Долго сидели они в звездном молчании. Вспоминали старинные ночи Флоренции. Они всегда любили друг друга. Только всегда между ними блестели капельки святого пота на лике Снятого с креста. Это их брак был счастливейшим в Италии. Только плакать они уже не умели.
Занимался новый, карающий рассвет. Надо было уходить в новую жизнь — выше, дальше. Но сердце поэта не могло вторично выдержать столь ослепительного счастья.
Он встал, сказал, что нарежет ей цветов на дорогу, отдарит розы молодости, и пошел в глубину сада, навстречу утренним лучам языческой богини Авроры.
Молясь Беатриче, он просил простить его за ночное, шептал имя возлюбленной, ибо уже было утро.
Слуги догнали его слишком поздно — уже бессмертие ласково коснулось пальцами усталого лба Алигьери.
Уже спешили попы и кардиналы, чтобы причислить величайшего мученика к лику святых. Херувимы и серафимы кружились над садом. Крылья их обжигала пламенная Аврора, освещая славу Италии.
Боги, герои и рапсоды древнего мира собирались на тризну неисчислимым сонмом, гася ветром щитов и мечей бледные свечки христовых слуг…
Возможно, он умер и не так, а в постели, в окружении склянок, лекарей, почета и плачущих родных.
Но он умер так, как хотело его сердце, которое стучит уже семьсот лет под бронзовой плитой «Божественной комедии».
БОЧКА ФРАНСУА РАБЛЕ
Это была добрая пузатая бочка, пропахшая прованским виноградом и морской солью туренских ветров. Иногда она пахла лимоном, иногда древним пергаментом из рыцарской библиотеки.

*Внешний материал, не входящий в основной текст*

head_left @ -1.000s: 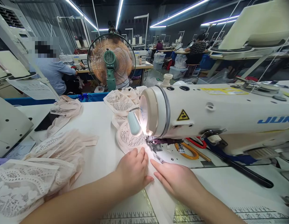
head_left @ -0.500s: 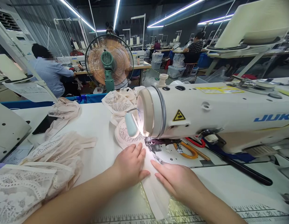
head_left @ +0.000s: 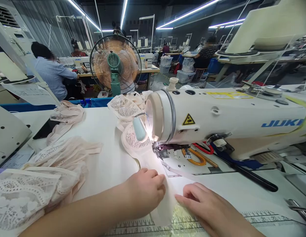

Сделал ее почтенный дядюшка мастер Огюст Гаргантью, давно покоившийся на лучшем месте монастырского кладбища. Дуб для бочки везли из северных стран, в существование которых не верили. Выструганные пластины осторожно сушили на сквозняке колокольни святого Антония, потом надолго опустили в сухое вино и снова отнесли на колокольню — теперь уже на солнце.
Подобно этому поступали и знаменитые итальянские мастера, работающие скрипки. Десятилетиями держали они скрипичное дерево — лесную грушу и бальзамическую ель — в пустынных приморских башнях, открытых с четырех сторон света.
Пустынных, чтобы дерево не отвлекалось созерцанием мимолетного, а видело бы лишь вечное; приморских, чтобы пластинки навсегда впитали гул, звон и лепет моря; открытых, чтобы скрипки помнили свободный полет ветра и пропитались пламенем солнца.
Оковал бочку мессир Дебрюэль, любивший пропустить рюмочку вместе с дядюшкой Гаргантью во всякое время. Ему помогала артель бродячих кузнецов. Кузнецы потребовали двадцать ливров турской чеканки и вина, сколько выпьет каждый за время работы.
Она была чуть поменьше ветряной мельницы и вмещала семнадцать тысяч и четыре пинты — но только хорошего вина, плохого помещалось больше, ибо его совсем не впитывала бочка. Но в тех краях не водилось плохого вина по причине большой учености монахов.
Стояла бочка в глубоком подвале из белого прохладного камня в молчаливом окружении копченых колбас, румяных окороков, бычьих языков, радующих монашеский глаз до службы, во время службы и после нее.